It's difficult to imagine what other compassionate, even persuasive lengths Mrs Helmsley's lawyers could have gone to. The lawyers made one last gasp. Could not Mrs Helmsley be confined, either in a Connecticut prison or one in Phoenix, Arizona, where her ailing husband could live close by? But it was all to no avail. The pleas concerning Mrs Helmsley's health had already been taken up and allowed for the federal authorities mainly, in sending her to the only federal prison that has extraordinary medical provisions for invalid women. So, before dawn on Wednesday, Mrs Helmsley left New York in her private jet, flew to Kentucky, drove to Lexington Gaol, what we now call a correctional facility, took on her prison blue shirt and trousers, retained only her gold wedding ring.
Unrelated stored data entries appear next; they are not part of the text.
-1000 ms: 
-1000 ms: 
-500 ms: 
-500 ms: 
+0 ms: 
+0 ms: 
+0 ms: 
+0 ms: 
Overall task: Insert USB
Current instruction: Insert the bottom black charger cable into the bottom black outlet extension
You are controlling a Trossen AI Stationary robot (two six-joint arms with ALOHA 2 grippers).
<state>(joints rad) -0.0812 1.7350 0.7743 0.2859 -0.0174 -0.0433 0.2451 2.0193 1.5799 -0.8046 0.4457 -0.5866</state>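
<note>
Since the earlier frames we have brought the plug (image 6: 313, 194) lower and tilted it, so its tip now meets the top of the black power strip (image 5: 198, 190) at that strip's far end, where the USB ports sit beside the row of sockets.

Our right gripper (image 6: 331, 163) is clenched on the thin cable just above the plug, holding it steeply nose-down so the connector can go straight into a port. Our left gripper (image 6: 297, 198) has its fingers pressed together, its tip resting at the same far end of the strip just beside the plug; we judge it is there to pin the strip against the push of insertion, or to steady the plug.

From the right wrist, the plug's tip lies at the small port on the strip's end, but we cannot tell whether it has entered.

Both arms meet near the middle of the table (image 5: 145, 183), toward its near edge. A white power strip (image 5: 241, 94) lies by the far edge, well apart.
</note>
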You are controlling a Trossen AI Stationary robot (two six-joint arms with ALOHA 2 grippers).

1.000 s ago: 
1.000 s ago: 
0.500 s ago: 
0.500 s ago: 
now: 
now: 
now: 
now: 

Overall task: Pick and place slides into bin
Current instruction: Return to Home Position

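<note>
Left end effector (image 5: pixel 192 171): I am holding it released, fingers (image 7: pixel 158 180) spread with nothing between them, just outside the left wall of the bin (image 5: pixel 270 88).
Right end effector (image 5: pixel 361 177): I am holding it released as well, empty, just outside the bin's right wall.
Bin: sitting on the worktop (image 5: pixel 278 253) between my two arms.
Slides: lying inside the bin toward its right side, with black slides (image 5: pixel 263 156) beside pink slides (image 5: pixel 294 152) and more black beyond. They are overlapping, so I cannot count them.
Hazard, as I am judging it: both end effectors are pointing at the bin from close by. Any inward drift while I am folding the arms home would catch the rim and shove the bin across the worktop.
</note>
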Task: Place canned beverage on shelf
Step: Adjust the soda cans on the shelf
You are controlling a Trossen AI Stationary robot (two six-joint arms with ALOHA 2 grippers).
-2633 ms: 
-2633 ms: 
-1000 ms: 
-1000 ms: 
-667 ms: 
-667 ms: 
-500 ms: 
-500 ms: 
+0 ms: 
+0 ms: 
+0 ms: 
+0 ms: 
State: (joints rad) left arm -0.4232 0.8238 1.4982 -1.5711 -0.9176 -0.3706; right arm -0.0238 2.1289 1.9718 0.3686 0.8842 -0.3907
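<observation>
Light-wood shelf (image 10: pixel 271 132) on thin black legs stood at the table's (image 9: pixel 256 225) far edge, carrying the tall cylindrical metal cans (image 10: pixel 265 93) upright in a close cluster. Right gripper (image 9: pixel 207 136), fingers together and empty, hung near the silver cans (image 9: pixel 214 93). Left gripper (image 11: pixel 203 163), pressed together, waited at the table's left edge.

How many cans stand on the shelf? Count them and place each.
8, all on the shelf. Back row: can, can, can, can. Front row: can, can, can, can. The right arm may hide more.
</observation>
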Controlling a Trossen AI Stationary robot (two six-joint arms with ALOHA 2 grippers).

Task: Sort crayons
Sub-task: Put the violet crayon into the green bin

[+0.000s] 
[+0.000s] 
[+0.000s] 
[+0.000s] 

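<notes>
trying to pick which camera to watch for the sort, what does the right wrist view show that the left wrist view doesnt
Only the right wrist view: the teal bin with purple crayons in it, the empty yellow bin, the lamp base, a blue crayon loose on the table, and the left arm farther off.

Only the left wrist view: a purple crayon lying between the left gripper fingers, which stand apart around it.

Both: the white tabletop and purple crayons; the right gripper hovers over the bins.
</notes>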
For a week or so she will have an exhaustive medical and psychological examination, then she will settle to her routine, become one inmate of a 32-bed dormitory. The lady warden remarked simply that Mrs Helmsley's considerable experience in running the Helmsley hotels "might qualify her to mop floors and wash bed sheets". As always in this country, the sentence does not define the actual length of confinement. Though she's supposed to be there for four years, she could be paroled in August of next year.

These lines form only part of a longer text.